Autoportrait idéal.

Autoportrait idéal.

Blaise-Alexandre Le Comte, 1978, Genève.
 

La rédaction d’une biographie - fût-elle la mienne - est un exercice impossible; se saisir - non, se réduire - à quelques activités, anciennes & présentes, est fastidieux & inutile. Fastidieux, en ce qu’il impose un déroulement chronologique & précis. Inutile, en ce que cet ordonnancement artificiel, même s’il se doit d’être exact, dissimule l’essentiel. Un individu ne s’appréhende, ou ne se découvre, ni dans ses titres ni dans ses emplois; il est plus complexe, nécessairement.

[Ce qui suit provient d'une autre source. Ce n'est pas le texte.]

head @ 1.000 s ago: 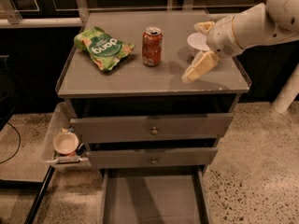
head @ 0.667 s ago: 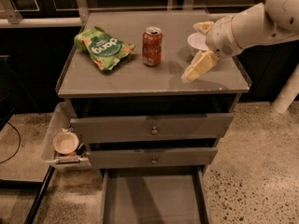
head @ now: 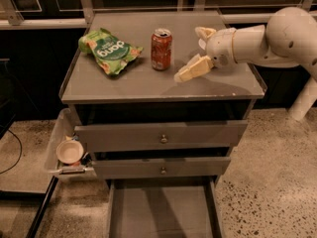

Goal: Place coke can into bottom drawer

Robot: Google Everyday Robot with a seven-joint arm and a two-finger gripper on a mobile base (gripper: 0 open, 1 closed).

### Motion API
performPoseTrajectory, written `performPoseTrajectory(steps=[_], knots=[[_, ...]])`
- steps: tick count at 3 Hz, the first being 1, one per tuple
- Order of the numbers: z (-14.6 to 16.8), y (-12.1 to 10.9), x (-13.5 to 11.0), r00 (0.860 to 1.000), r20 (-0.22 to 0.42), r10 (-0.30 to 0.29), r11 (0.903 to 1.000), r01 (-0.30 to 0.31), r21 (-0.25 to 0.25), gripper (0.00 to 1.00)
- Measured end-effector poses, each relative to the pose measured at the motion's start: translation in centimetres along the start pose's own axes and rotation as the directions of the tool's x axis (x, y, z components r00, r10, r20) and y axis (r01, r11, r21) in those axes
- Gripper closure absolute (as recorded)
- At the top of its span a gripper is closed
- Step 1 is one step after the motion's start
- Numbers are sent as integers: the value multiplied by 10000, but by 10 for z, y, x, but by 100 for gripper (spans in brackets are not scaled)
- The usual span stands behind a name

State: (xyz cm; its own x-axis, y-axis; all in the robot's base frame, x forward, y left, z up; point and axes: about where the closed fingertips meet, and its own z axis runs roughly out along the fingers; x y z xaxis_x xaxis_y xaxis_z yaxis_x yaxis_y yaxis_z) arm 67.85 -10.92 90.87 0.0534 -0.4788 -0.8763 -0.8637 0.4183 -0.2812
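Note:
The coke can [head: 161, 49] stands upright on the grey cabinet top [head: 124, 86], near the middle toward the back. My gripper [head: 196, 51] hovers just right of the can at about its height, open and empty, with one cream finger [head: 190, 69] low near the top and the other [head: 204, 32] behind. A small gap separates it from the can. The bottom drawer [head: 161, 212] is pulled out at the foot of the cabinet, and its flat floor is bare.
A green snack bag [head: 109, 51] lies left of the can. Two upper drawer fronts with brass knobs [head: 163, 139] are partly out. A white bowl [head: 69, 151] sits in a side tray at the cabinet's left. My white arm [head: 277, 36] reaches in from the right.
My gripper has moved a little to the left, closer to the can. The can, the bag and the drawers have not moved.

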Motion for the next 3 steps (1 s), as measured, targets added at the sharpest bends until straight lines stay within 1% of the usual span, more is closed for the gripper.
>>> performPoseTrajectory(steps=[1,2,3], knots=[[30,-17,-3,9814,1739,813,9966,-785,-233,0],[52,-36,-4,9545,2653,1361,9907,-1303,-392,0],[71,-50,-7,9474,2855,1447,9894,-1358,-508,0]])
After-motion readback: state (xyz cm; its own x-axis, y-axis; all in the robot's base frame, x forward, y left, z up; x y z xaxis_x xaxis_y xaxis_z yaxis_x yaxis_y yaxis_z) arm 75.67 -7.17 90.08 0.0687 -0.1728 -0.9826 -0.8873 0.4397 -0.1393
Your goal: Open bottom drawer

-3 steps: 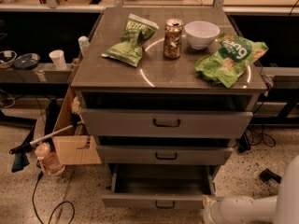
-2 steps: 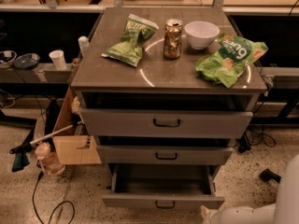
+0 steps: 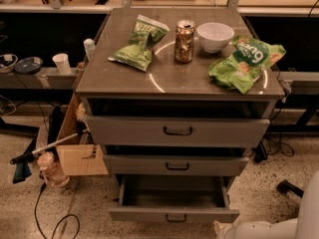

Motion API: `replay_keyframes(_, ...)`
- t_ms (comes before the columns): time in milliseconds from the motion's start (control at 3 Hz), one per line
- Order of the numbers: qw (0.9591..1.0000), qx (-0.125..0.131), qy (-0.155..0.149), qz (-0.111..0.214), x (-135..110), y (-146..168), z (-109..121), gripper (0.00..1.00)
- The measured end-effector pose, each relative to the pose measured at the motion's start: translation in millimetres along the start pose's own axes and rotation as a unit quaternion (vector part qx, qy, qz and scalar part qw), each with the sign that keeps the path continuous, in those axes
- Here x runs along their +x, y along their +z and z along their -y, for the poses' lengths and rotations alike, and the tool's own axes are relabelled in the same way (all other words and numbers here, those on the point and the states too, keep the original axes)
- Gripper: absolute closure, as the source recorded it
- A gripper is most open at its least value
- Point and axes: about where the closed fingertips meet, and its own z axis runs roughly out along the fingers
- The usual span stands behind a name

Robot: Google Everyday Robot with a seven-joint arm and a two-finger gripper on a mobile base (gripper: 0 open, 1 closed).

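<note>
Grey metal cabinet w/ a flat counter (image 3: 179, 81) on top, standing on speckled floor (image 3: 259, 188). A dark bench runs along behind it.

On the counter:
- Green chip bag (image 3: 141, 43) toward the back-left corner.
- Can (image 3: 184, 41) upright near the back edge, about centre.
- White bowl (image 3: 215, 36) just beside the can, toward the back-right corner.
- 2nd green chip bag (image 3: 245, 63) at the right edge.

Left of the cabinet there's an open cardboard box (image 3: 82, 158) on the floor, w/ a white cup (image 3: 62, 63) on a low shelf above it.

There are 3 drawers below the counter's front edge. Top drawer (image 3: 129, 131) and mid drawer (image 3: 134, 164) each stick out a little. The bottom drawer (image 3: 149, 214) is pulled out furthest, plain grey inside showing, w/ a small black handle (image 3: 175, 218) at front centre.

The gripper (image 3: 219, 228) sits at the lower frame edge, just beside the bottom drawer's front-right corner and apart from the handle. It holds nothing, and open vs shut can't be told. The white arm (image 3: 269, 229) runs off to the right.

Vs 1 s ago, the arm has sunk lower in view & less of it shows. The drawer is out the same amt, and the counter items haven't moved.
</note>
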Motion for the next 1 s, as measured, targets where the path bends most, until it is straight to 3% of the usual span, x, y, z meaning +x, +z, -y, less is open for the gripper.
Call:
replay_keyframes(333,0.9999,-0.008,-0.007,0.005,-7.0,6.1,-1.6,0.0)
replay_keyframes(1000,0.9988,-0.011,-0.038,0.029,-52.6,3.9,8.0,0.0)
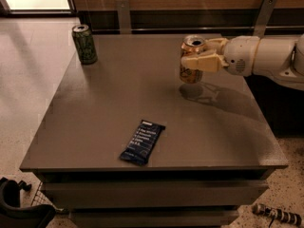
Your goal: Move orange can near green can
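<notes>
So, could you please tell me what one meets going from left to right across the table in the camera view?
green can → dark blue snack bar wrapper → orange can, which the gripper, reaching in from the right edge, holds clamped just above the table.
</notes>
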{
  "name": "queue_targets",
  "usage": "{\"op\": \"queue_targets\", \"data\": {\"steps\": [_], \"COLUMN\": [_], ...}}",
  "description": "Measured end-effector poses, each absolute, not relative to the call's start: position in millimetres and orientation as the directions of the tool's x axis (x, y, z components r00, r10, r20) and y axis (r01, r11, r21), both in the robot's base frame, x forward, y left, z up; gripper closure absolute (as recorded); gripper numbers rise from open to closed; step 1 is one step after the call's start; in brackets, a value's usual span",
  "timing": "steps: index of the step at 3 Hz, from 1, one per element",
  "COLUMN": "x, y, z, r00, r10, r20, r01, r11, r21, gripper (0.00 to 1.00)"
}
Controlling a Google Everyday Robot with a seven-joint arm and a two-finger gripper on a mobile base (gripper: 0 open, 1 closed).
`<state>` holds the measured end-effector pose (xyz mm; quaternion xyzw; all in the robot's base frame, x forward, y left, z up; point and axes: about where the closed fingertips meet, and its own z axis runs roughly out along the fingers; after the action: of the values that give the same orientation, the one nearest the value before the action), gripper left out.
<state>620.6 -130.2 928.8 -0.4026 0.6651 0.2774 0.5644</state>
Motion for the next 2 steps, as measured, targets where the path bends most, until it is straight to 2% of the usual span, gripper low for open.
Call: {"op": "queue_targets", "data": {"steps": [1, 2], "x": [657, 687], "y": [-54, -10], "z": [950, 944], "r00": [-0.012, -0.019], "r10": [-0.231, -0.210], "r20": [-0.973, -0.977], "r01": [-0.873, -0.888], "r11": [0.476, 0.452], "r21": [-0.102, -0.080], "gripper": [1.00, 1.00]}}
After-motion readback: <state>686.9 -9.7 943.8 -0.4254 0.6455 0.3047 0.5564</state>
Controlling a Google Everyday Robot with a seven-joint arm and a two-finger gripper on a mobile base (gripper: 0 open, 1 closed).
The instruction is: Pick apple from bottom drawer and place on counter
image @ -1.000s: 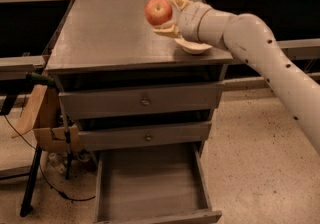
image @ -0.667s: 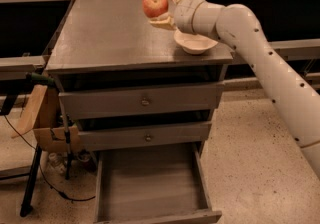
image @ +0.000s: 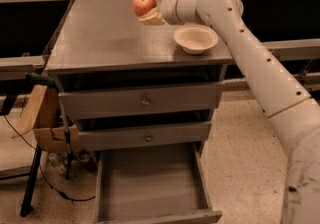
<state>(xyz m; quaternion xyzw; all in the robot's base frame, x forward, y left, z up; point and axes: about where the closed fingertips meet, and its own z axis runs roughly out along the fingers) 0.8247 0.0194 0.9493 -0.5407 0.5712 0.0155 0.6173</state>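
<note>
Red-orange with a paler patch, the apple is clamped in the jaws of the gripper, which reaches in from the right and hangs over the counter close to its far edge, about midway along it. Whether the fruit touches the metal top I cannot tell; it looks slightly raised. A beige bowl stands near the counter's right edge, below the arm. Lower down, the bottom drawer is pulled out, its floor bare. The step in hand seems to be the set-down. Lower the apple straight onto bare metal left of the bowl, well in from the far edge so it cannot roll off. Part the jaws only once it rests.
</note>
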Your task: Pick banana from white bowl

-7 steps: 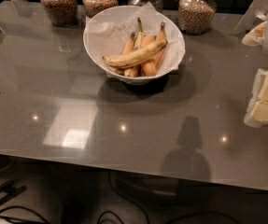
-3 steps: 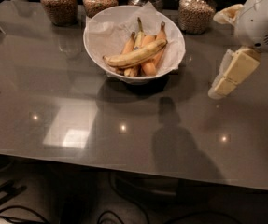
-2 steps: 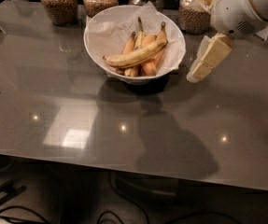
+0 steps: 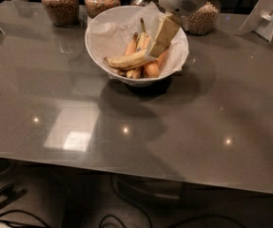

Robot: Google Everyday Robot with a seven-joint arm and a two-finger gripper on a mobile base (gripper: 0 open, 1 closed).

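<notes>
The hand (image 4: pixel 155 50) hangs over the white bowl (image 4: pixel 92 49), tip at the banana (image 4: pixel 128 61) lying across the shorter orange fruits (image 4: pixel 151 70); whether it is apart or together cannot be told; an off-centre descent risks clamping a neighbouring fruit or the paper lining (image 4: pixel 108 30) instead.

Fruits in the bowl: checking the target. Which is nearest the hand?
The long pale-yellow banana lying crosswise on top; the hand hangs at its right end.
</notes>
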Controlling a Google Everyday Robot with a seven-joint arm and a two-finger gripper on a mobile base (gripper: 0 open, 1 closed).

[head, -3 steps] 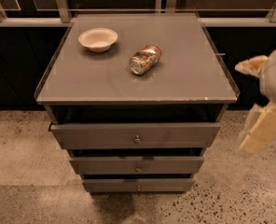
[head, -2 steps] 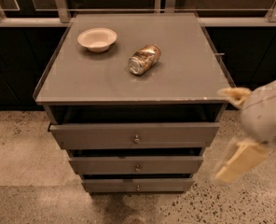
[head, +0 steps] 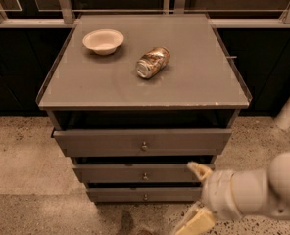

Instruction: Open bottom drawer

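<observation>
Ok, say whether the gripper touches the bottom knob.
Apart. The camera view shows bare bottom drawer front between its knob and the gripper, low at right.

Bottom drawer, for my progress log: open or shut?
Looks shut: the bottom drawer shows no interior behind its front. The gripper, open, hovers right of its knob.

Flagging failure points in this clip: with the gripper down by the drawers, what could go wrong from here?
The open gripper sits to the right of the small knob on the bottom drawer, its upper finger level with the middle drawer, so it might catch the wrong front. That knob is small; the grip may slip off. A jolt could roll the can lying on its side on the cabinet top.
</observation>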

Je me refuse, donc, à ce vain exercice.

Et l’exergue d’Evguénie Sokolov - Le masque tombe, l’homme reste, et le héros s’évanouit - m’invite à me réfugier derrière un masque bestial, fut-il tératologique & anthropomorphe. Ce choix n’est pas une posture, mais le désir de s’effacer derrière mes textes; et celui de les prolonger graphiquement d’une atmosphère irréelle. Idéale, donc.

Ces impossibilités - mes impossibilités - évacuées, il reste l’essentiel: filer la démarche esthétique, qui sous-tend - imparfaitement, encore - mon travail. En cela, Chypre Rouge, fondé en 2011, est un fidèle curriculum vitae, où s’esquisse, au gré des chroniques, mes aspirations & mes renoncements, mes ambitions & mes erreurs, mes partis pris & mes détestations.

Si, à l’origine, Chypre Rouge devait traiter des seules odeurs & des impressions qu’elles suscitent, cet univers olfactif se révéla - si séduisant pourtant - insuffisant à saisir l’esprit décadent qui me corsète. Trop éloigné de l’hétéroclisme d’un cabinet de curiosités - un idéal esthétique de la pensée -, je me sentais restreint - presque contraint - par une monomanie rédactionnelle; aussi, je brisai le cadre. Et glissai insensiblement des odeurs au dandysme, du dandysme au décadentisme, avant de m’égarer, parfois, en un orientalisme japonisant & idéal. Si cet éclectisme tendait vers l’ordonnancement d’un cabinet de curiosités qui, reflets du mien, saisit plus subtilement, plus finement, mes exigences, certaines pudeurs me paralysaient encore. Aussi, subrepticement, sans déstructurer ni renier l’élégance construite des premières chroniques, je me confrontai, sans concession, aux monstruosités morales & aux curiosités pornographiques qui m’obsèdent.

Et si l’évolution est encore imperceptible, elle se marquera, nécessairement.